The centaur era and its collapse
For a brief window after Deep Blue, a hybrid model flourished. "Freestyle" tournaments paired humans with engines, and the combination seemed to outperform either alone. Kasparov himself promoted the concept, calling these partnerships "centaurs." The theory was elegant: human intuition would guide the silicon brute force, pruning bad lines and injecting creativity.
It didn't last. As engines improved, the human contribution shrank to the point of noise. By the mid-2010s, even a club player with a top engine could crush any centaur team. The hybrid advantage depended on the machine being strong but not too strong — a narrow window that closed permanently.
What replaced it was subtler. The best humans stopped trying to collaborate with engines in real time and instead used them as tutors, drilling partners, and preparation laboratories.
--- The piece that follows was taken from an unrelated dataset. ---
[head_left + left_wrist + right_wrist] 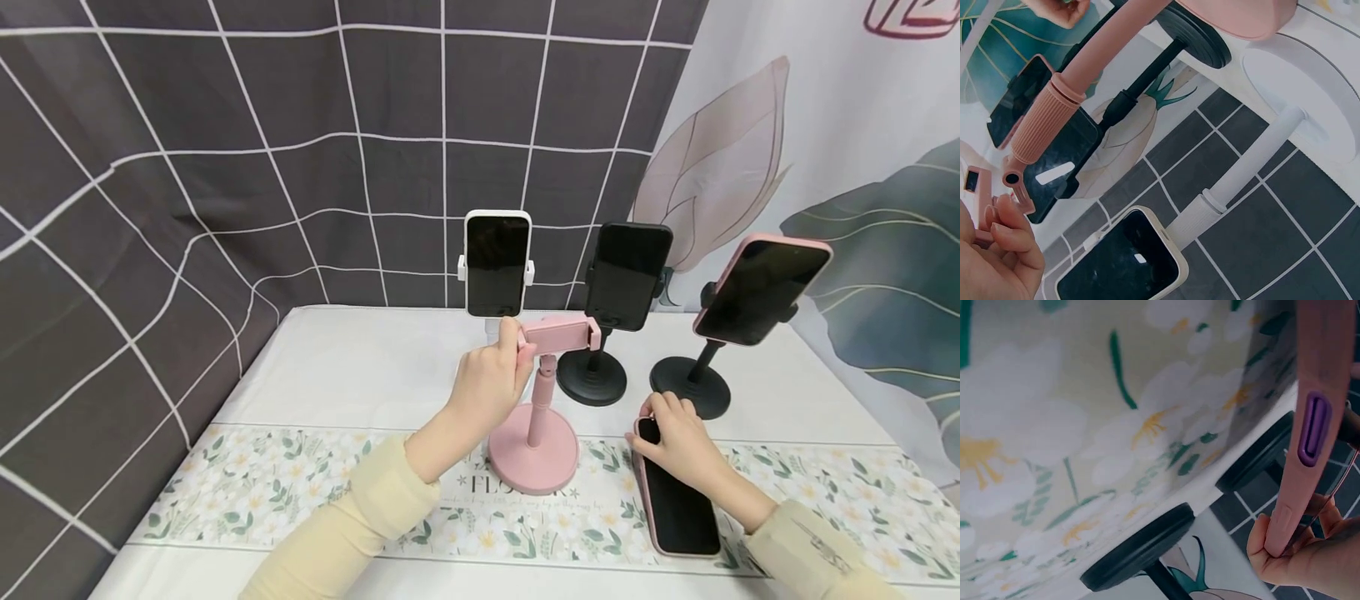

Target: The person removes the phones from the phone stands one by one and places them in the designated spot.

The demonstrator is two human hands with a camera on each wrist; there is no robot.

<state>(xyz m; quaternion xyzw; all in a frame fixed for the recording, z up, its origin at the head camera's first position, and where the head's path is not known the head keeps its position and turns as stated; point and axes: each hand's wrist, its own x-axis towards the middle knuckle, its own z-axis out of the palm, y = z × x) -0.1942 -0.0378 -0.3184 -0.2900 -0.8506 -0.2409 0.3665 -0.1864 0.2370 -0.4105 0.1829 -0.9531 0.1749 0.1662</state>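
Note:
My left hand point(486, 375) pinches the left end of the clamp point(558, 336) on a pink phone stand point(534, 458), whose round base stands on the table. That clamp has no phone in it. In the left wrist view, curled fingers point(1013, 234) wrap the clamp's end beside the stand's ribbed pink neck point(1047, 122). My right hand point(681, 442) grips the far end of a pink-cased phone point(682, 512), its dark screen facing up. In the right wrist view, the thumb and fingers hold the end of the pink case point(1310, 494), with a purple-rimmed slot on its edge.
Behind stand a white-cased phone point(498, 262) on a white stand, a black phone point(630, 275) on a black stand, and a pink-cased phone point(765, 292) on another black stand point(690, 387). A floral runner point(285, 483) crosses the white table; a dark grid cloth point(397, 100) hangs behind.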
The machine became a mirror, revealing weaknesses the player couldn't see alone.
Preparation arms race
Modern elite chess is unrecognizable to anyone who learned the game before engines. A world-championship match now involves teams of seconds running neural-network engines around the clock, probing opening novelties dozens of moves deep. The players themselves spend more hours reviewing computer analysis than pushing pieces. Magnus Carlsen, the dominant figure of the past decade, once described his preparation as "trying to find the spots where the engine is slightly wrong, or where my opponent won't know the engine line."
This has produced a paradox. Games between top grandmasters are more theoretically correct than ever, yet also more decisive. The margin for error has collapsed; a single inaccuracy in a known position can be fatal, because the opponent has rehearsed the punishment. Draws by attrition are rarer. The spectacle, contrary to early fears, has improved.
What transferred, what didn't
Chess offers a controlled experiment because its rules are fixed and its outcomes measurable. Several patterns have emerged that generalise beyond the sixty-four squares.
First, the skill ceiling rose. Access to perfect feedback accelerated learning for everyone willing to do the work. The average rating of top juniors today would have been exceptional a generation ago.
Second, the nature of expertise shifted from memorisation to pattern recognition under pressure. Engines can store every line; humans cannot. The survivors are those who internalise principles deeply enough to navigate positions they have never seen.
Third, the economics bifurcated. A tiny elite commands larger audiences and purses, while the broad middle tier of professional players has hollowed out. Teaching and content creation absorbed some of them; others left the game.
Our take
Chess grandmasters did not become obsolete. They became something else — interpreters, entertainers, and students of an alien intelligence whose judgments they can verify but rarely fully explain. The same transformation is now underway in radiology, law, software engineering, and a dozen other fields. The lesson from chess is not that humans will always matter, nor that they won't. It is that the transition is survivable, but only for those who abandon the fantasy of competing with the machine on its own terms and find the adjacent game where human judgment still pays.